_Data for processing:_
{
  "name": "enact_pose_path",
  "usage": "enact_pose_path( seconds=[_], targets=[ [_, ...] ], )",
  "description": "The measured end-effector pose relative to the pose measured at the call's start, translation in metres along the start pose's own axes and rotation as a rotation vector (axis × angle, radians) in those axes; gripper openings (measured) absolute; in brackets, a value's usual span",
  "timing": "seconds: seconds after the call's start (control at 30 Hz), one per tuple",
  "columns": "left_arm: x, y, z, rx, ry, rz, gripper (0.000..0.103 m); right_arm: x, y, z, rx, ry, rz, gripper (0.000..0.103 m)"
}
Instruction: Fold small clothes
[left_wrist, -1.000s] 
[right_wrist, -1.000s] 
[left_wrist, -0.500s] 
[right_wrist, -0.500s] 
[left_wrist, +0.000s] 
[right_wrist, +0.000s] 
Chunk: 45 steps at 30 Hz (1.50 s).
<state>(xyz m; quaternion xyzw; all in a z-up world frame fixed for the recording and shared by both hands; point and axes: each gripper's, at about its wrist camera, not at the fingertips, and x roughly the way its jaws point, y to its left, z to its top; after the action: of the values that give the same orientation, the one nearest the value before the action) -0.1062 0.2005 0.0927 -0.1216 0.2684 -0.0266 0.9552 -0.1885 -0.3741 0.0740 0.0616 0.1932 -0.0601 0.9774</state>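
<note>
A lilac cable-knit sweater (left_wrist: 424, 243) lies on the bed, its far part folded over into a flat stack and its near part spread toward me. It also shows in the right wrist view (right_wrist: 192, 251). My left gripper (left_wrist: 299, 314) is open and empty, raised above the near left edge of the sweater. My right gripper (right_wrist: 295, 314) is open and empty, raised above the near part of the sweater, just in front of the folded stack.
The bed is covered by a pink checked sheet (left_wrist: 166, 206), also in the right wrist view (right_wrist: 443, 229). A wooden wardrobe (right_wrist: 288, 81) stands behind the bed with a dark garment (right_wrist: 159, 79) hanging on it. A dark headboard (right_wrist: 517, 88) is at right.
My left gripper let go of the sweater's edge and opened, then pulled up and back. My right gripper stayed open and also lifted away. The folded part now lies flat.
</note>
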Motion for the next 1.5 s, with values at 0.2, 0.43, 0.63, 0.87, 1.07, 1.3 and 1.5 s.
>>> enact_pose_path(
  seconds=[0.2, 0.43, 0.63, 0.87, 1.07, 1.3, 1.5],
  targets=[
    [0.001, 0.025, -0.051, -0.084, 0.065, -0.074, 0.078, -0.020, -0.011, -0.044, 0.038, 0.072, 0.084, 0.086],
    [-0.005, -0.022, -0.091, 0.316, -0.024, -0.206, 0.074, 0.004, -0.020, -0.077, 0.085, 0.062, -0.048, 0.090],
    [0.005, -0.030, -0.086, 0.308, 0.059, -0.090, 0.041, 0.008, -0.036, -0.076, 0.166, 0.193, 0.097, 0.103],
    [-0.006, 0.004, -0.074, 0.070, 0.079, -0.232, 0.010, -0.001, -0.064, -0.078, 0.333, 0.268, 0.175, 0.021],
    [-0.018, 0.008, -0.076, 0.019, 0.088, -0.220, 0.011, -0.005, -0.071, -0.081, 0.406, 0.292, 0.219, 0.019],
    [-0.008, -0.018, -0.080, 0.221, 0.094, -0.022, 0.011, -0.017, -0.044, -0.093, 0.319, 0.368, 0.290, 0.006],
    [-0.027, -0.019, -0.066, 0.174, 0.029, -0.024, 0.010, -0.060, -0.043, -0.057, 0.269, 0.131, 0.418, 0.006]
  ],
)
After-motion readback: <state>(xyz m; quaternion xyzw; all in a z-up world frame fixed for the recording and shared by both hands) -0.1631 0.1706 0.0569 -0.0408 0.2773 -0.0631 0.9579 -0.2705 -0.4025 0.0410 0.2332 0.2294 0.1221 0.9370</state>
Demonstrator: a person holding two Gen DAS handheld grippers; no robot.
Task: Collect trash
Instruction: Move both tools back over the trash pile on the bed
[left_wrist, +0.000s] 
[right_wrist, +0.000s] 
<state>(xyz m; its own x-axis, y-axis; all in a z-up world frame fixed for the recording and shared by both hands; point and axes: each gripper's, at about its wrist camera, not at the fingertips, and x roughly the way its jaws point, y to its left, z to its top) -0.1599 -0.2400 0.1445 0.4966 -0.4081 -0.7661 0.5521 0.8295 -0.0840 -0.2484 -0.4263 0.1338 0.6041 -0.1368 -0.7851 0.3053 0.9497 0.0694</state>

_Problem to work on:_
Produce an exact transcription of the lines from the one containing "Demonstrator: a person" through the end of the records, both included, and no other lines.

_Your response:_
Demonstrator: a person holding two Gen DAS handheld grippers; no robot.
Task: Collect trash
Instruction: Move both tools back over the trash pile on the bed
[left_wrist, +0.000s] 
[right_wrist, +0.000s] 
<state>(xyz m; its own x-axis, y-axis; all in a z-up world frame fixed for the recording and shared by both hands; point and axes: each gripper's, at about its wrist camera, not at the fingertips, and x roughly the way its jaws point, y to its left, z to its top) -0.1599 -0.2400 0.1445 0.4966 -0.4081 -0.7661 0.5521 0.8295 -0.0840 -0.2484 -0.4263 0.1338 0.6041 -0.1368 -0.7851 0.3053 0.9497 0.0694</state>

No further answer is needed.